A moment when SSH access was suddenly cut off. No panic, just an unexpected disruption in a working system. Such situations can be stressful even for experienced system administrators. However, behind every challenge lie important lessons. A few weeks ago, an incident we experienced while working on the OpenSSH service configuration on our Windows servers painfully demonstrated how a simple mistake can lead to significant consequences.
In this post, I will recount firsthand how a single line added to the sshd_config file completely cut off SSH access on multiple servers, how we fell into this error, and most importantly, the lasting lessons we learned from it. This is not just about a technical solution, but also a story of how we made our operational processes more robust.
Unexpected Obstacles: The Hidden Danger of a New ListenAddress Line
It all started when we edited the sshd_config file to bind incoming SSH connections to our servers to a specific IP address. Following standard procedures, we added a new ListenAddress line to the end of the file. However, a detail we were unaware of at the time would lead to a major outage in the hours that followed.

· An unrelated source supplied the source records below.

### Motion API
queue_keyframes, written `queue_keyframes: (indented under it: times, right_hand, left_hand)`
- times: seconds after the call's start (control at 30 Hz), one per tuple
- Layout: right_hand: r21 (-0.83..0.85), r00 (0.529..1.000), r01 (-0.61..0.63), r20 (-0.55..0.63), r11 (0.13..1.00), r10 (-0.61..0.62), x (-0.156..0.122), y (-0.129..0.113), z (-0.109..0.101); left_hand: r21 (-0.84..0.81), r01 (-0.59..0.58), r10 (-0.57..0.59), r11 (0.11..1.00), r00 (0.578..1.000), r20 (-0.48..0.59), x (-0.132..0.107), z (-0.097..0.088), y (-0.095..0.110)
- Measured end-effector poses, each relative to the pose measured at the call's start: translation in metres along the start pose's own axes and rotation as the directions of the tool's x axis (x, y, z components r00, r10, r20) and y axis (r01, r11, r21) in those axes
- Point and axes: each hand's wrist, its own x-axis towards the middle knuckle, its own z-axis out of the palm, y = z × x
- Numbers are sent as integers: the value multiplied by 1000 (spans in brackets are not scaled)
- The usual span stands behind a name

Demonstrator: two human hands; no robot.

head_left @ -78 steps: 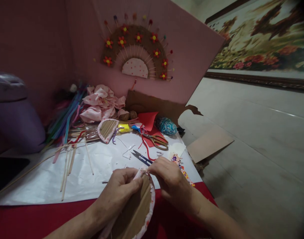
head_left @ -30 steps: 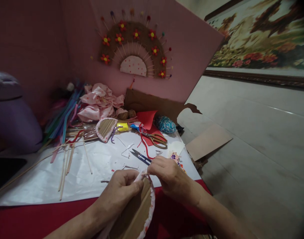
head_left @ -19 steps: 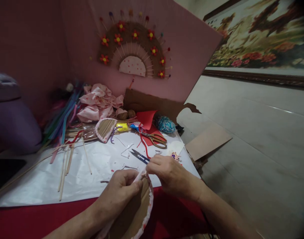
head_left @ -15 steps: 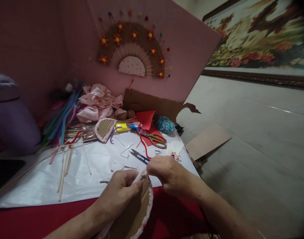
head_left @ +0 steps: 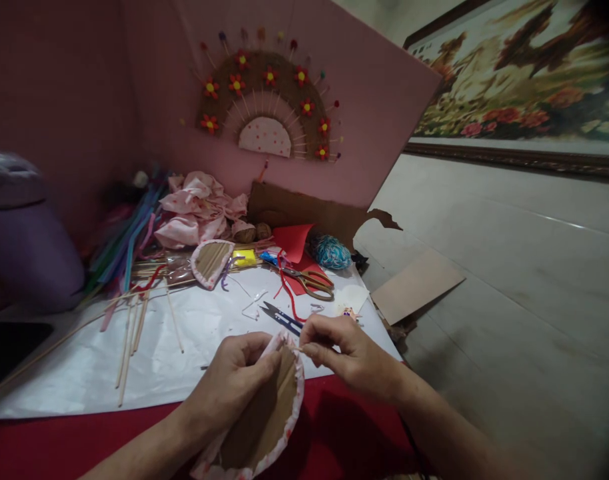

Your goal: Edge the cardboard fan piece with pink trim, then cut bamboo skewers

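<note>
In the head view, a panel (head_left: 264,417) of brown cardboard with a pink spotted cloth rim (head_left: 298,397) is held up in both hands on the near side of the snips (head_left: 279,316), tilted, its bare side showing. The left hand (head_left: 232,373), to the near left of the snips, has its fingers closed on the panel's upper left edge, thumb lying flat over the cardboard. The right hand (head_left: 352,353), to the near right of the snips, brings thumb and forefinger together at the panel's top; they seem to pinch a thin pale bit (head_left: 296,349), too small to make out. Just beyond the snips are a red cord (head_left: 286,291) and scissors (head_left: 317,286), and farther off to their right a blue yarn ball (head_left: 333,253). To the far left of the snips lie a smaller rimmed panel (head_left: 212,262), a yellow packet (head_left: 244,257) and crumpled pink cloth (head_left: 197,208); well to their left, sticks (head_left: 123,360) rest on the white sheet (head_left: 169,380) that covers part of the red bench (head_left: 34,443). Behind all this, well beyond the snips, a pink board (head_left: 369,100) stands tilted, bearing a brown arch (head_left: 256,63) with red flowers (head_left: 236,84).
</note>
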Motion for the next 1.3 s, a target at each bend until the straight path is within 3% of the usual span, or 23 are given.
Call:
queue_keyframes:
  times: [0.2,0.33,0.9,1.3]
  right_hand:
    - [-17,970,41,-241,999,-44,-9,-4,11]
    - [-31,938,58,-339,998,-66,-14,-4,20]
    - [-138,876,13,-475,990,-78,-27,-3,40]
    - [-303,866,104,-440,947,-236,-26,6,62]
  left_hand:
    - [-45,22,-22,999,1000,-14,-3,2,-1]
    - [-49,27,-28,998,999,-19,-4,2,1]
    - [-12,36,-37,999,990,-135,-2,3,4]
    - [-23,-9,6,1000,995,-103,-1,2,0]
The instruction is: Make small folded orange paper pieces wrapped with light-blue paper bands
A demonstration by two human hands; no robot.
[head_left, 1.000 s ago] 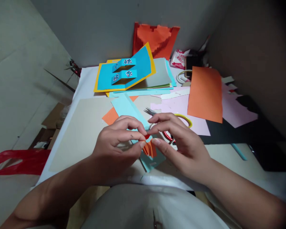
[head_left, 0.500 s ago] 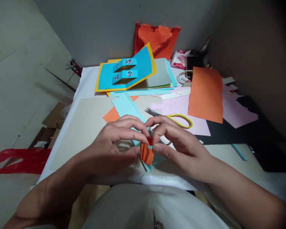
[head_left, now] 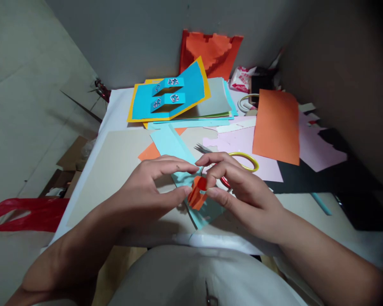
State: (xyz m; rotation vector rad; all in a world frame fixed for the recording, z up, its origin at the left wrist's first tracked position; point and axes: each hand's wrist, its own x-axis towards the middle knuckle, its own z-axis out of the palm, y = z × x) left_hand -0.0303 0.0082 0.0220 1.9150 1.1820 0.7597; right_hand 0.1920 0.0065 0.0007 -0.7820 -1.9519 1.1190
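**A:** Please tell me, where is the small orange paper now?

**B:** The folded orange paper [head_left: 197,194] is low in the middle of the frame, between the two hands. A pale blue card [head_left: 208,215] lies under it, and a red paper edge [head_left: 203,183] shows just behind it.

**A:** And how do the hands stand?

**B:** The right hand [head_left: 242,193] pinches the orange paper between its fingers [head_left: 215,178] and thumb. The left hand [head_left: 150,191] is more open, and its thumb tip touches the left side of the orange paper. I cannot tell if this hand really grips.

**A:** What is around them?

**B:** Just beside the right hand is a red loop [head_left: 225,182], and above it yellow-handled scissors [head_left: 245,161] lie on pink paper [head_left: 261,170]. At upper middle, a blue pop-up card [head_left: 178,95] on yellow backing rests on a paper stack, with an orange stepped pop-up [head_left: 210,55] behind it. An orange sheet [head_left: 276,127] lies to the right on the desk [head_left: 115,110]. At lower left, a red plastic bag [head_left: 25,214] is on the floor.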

# Example sshd_config content (simplified)
...
# Existing settings
...
Match Group administrators
# ListenAddress is invalid within this Match block!
ListenAddress 192.168.1.100
PasswordAuthentication yes
...
Due to the structure of the sshd_config file, some directives are not valid within certain blocks. In our case, the ListenAddress line we added last was accidentally placed inside the Match Group administrators block at the end of the file. This simple formatting error caused the SSH daemon (sshd) to fail to start at all. Our attempts to connect to the servers via SSH were unsuccessful.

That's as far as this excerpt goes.